Consequently, the crackdown on the opposition has had a ripple effect both regionally and internationally. The US, which Sen has accused of working with the CNRP to coordinate the alleged coup, has promised “concrete steps” against Cambodia. The EU has also said that “the European Union’s development cooperation and trade preferences are reliant on [Cambodia’s] respect for fundamental human rights and democratic principles,” in a statement by its foreign policy chief, Federica Mogherini.

The Chinese, on the other hand, appear to be backing the Cambodian authorities, with China’s foreign minister, Wang Yi, stating that his government supports Cambodia’s efforts to “protect political stability.” However, nothing appears to be forthcoming from Cambodia’s immediate regional body, Association of Southeast Asian Nations (ASEAN)

ASEAN is an intergovernmental organization of 10 Southeast Asian nations, including Cambodia. Some may argue that ASEAN, a regional bloc with a mandate to promote economic, political, security, military, educational and socio-cultural integration among its members, should not interfere in the crisis. However, a union with a charter built upon principles such as “upholding international law with respect to human rights, social justice and multilateral trade” and “development of friendly external relations and a position with the UN” cannot ignore gross human rights abuses and political repression in its own backyard.

Article 9 of the UN Universal Declaration of Human Rights states that “No one shall be subjected to arbitrary arrest, detention or exile” and article 10 that “Everyone is entitled in full equality to a fair and public hearing by an independent and impartial tribunal in the determination of his rights and obligations and of any criminal charge against him.” Not only has the Cambodian government trampled upon these tenets, but almost the entire declaration is being violated, including the right of citizens to elect their leaders.
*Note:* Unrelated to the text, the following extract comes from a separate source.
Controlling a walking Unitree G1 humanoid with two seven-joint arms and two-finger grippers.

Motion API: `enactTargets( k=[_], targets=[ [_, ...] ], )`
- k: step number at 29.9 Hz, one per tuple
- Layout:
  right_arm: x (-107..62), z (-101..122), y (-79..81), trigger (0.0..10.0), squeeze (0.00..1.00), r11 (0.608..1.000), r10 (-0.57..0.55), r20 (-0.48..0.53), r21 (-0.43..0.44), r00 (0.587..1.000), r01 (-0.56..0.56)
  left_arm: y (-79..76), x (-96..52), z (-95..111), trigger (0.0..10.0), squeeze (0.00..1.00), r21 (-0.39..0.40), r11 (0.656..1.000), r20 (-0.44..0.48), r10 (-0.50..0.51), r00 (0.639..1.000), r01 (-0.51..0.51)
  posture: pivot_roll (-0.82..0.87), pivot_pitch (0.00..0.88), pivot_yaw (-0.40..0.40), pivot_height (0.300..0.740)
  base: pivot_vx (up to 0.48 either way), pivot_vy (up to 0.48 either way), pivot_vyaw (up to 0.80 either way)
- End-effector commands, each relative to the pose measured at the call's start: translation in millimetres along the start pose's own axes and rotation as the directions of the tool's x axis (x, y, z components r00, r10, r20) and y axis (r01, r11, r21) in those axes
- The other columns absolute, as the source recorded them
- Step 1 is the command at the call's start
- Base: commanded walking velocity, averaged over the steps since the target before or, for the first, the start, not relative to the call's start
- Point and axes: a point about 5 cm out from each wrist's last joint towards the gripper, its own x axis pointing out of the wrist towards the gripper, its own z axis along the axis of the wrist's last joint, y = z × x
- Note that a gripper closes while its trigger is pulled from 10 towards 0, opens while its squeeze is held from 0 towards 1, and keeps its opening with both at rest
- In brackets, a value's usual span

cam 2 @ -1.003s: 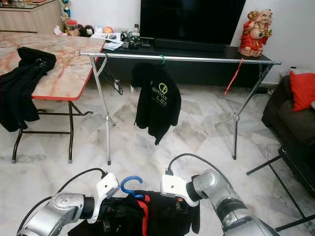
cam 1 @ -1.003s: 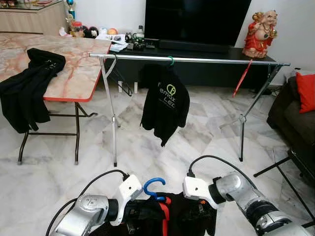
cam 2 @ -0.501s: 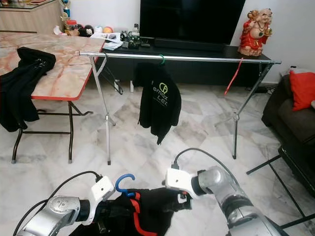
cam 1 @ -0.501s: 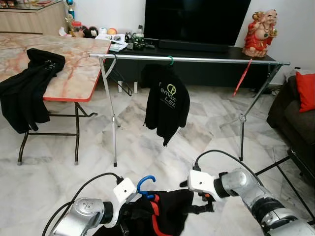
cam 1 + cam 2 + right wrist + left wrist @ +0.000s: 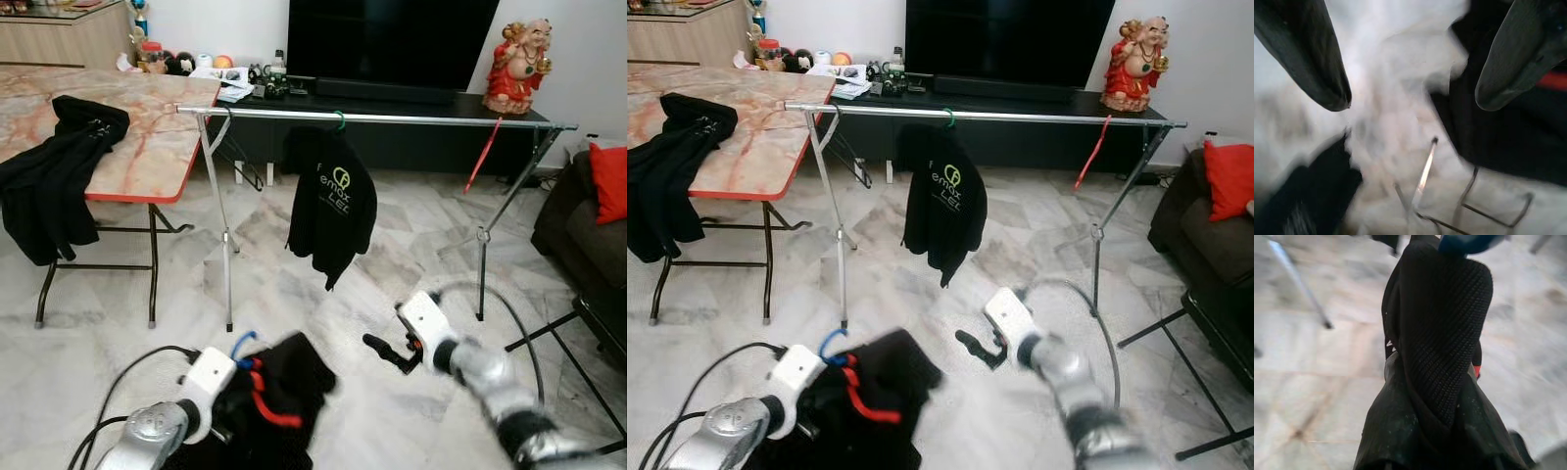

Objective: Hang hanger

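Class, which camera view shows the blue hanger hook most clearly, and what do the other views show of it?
The left eye view is best: the blue hanger hook curves up beside the left end effector, above the black garment. The right eye view shows it too, slightly smaller. The left wrist view catches a blurred blue edge. In the right wrist view I cannot make it out.

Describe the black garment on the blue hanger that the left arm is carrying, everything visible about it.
The black garment is dark knit fabric with red trim, bunched and drooping from a blue hanger whose hook pokes up beside the left gripper. It hangs low above the marble floor, near the robot and short of the clothes rail. In the left wrist view its ribbed weave runs close along the gripper. The right gripper is apart from it, fingers open.
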Motion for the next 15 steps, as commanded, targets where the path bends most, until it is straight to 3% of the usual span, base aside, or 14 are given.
enactTargets(
  k=[1, 2, 3, 4, 6, 7, 9, 10, 11, 12, 13, 15],
  targets=[
    [-6.2, -22.3, -0.7, 10.0, 0.00, 0.987, -0.103, -0.051, 0.121, 0.993, 0.109, 2.4, -1.8, 5.7, 10.0, 0.00, -0.011, 0.998, 0.070, 0.061, 0.996, -0.060, 0.14, 0.016, -0.071, 0.740, 0.000, 0.000, 0.00],
    [-6.2, -22.3, -0.7, 10.0, 0.00, 0.987, -0.103, -0.051, 0.121, 0.993, 0.109, 2.4, -1.8, 5.7, 10.0, 0.00, -0.011, 0.998, 0.070, 0.061, 0.996, -0.060, 0.14, 0.016, -0.071, 0.740, 0.000, 0.000, 0.00],
    [-13.6, -50.5, 6.9, 10.0, 0.00, 0.957, -0.188, -0.138, 0.195, 0.972, 0.213, 6.2, -5.7, 6.3, 10.0, 0.00, -0.060, 0.991, 0.118, 0.126, 0.985, -0.120, 0.14, 0.017, -0.068, 0.740, 0.000, 0.000, 0.00],
    [-17.3, -62.7, 11.1, 10.0, 0.00, 0.936, -0.219, -0.177, 0.239, 0.960, 0.257, 7.4, -8.0, 6.1, 10.0, 0.00, -0.081, 0.987, 0.136, 0.151, 0.979, -0.141, 0.14, 0.017, -0.067, 0.740, 0.000, 0.000, 0.00],
    [-23.8, -82.5, 21.0, 10.0, 0.00, 0.900, -0.247, -0.238, 0.303, 0.939, 0.314, 8.6, -13.1, 3.4, 10.0, 0.00, -0.102, 0.980, 0.155, 0.185, 0.970, -0.170, 0.15, 0.016, -0.066, 0.740, 0.000, 0.000, 0.00],
    [-27.9, -94.8, 28.4, 10.0, 0.00, 0.857, -0.268, -0.280, 0.368, 0.922, 0.361, 9.1, -16.7, 1.5, 10.0, 0.00, -0.125, 0.974, 0.169, 0.206, 0.964, -0.187, 0.15, 0.019, -0.066, 0.740, 0.000, 0.000, 0.00],
    [-30.6, -103.3, 35.3, 10.0, 0.00, 0.817, -0.273, -0.308, 0.425, 0.912, 0.388, 8.2, -19.6, 0.4, 10.0, 0.00, -0.143, 0.971, 0.181, 0.214, 0.960, -0.190, 0.14, 0.017, -0.068, 0.740, 0.000, 0.000, 0.00],
    [-34.6, -112.2, 41.3, 10.0, 0.00, 0.759, -0.284, -0.330, 0.496, 0.900, 0.421, 5.8, -21.9, 0.3, 10.0, 0.00, -0.128, 0.971, 0.196, 0.226, 0.954, -0.204, 0.14, 0.018, -0.075, 0.740, 0.000, 0.000, 0.00],
    [-34.6, -112.2, 41.3, 10.0, 0.00, 0.759, -0.284, -0.330, 0.496, 0.900, 0.421, 5.8, -21.9, 0.3, 10.0, 0.00, -0.128, 0.971, 0.196, 0.226, 0.954, -0.204, 0.14, 0.018, -0.075, 0.740, 0.000, 0.000, 0.00],
    [-39.6, -120.7, 43.8, 10.0, 0.00, 0.684, -0.303, -0.363, 0.561, 0.881, 0.466, 2.8, -22.8, 0.6, 10.0, 0.00, -0.142, 0.967, 0.210, 0.237, 0.949, -0.210, 0.15, 0.010, -0.082, 0.740, 0.000, 0.000, 0.00],
    [-42.5, -125.3, 44.8, 10.0, 0.00, 0.669, -0.311, -0.389, 0.558, 0.867, 0.491, 1.5, -23.2, 0.6, 10.0, 0.00, -0.158, 0.964, 0.215, 0.243, 0.946, -0.212, 0.15, 0.008, -0.082, 0.740, 0.000, 0.000, 0.00],
    [-45.8, -130.1, 46.1, 10.0, 0.00, 0.679, -0.327, -0.418, 0.520, 0.848, 0.518, 0.9, -24.3, -1.5, 10.0, 0.00, -0.162, 0.959, 0.205, 0.263, 0.943, -0.233, 0.16, 0.007, -0.081, 0.740, 0.000, 0.000, 0.00]
  ],
)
The moral ground upon which ASEAN stands to claim that it upholds human rights, therefore, comes into question.

Worthy of note is the fact that in November 2012, the ASEAN Human Rights Declaration was unanimously adopted by all members at a meeting in Phnom Penh. The declaration is supposed to assert ASEAN nations’ commitment to human rights protection. Though widely criticized, it was a positive development, but ASEAN must show further commitment.

First, the ASEAN declaration should be revised to reflect a full commitment to protecting human rights. Fundamental freedoms such as the right to freedom of association and the right to be free from enforced disappearance should be included. Also, ambiguous clauses that could be used to undermine human rights, such as “The realization of human rights must be considered in the regional and national context” (Article 7) and that human rights might be limited to preserve national security, public order, public health, public safety, public morality, etc., (Article 8) should be removed. This can be made an incontestable condition for continuous membership of ASEAN by member nations.

While some may suggest that the poor living standards and economy in some ASEAN countries should be given top priority, this will simply amount to misconstruing human processes. Guaranteeing the fundamental human rights of citizens is the very basis of economic prosperity. Therefore, the decision not to prioritize human rights protection will not only keep millions of people under repression but also exacerbate these economic problems.

If there is any good time for ASEAN to take constructive steps in the full protection of human rights and democracy, the recent Cambodian crackdown provides a good platform.

*[Updated: January 22, 2018.]

The views expressed in this article are the author’s own and do not necessarily reflect Fair Observer’s editorial policy.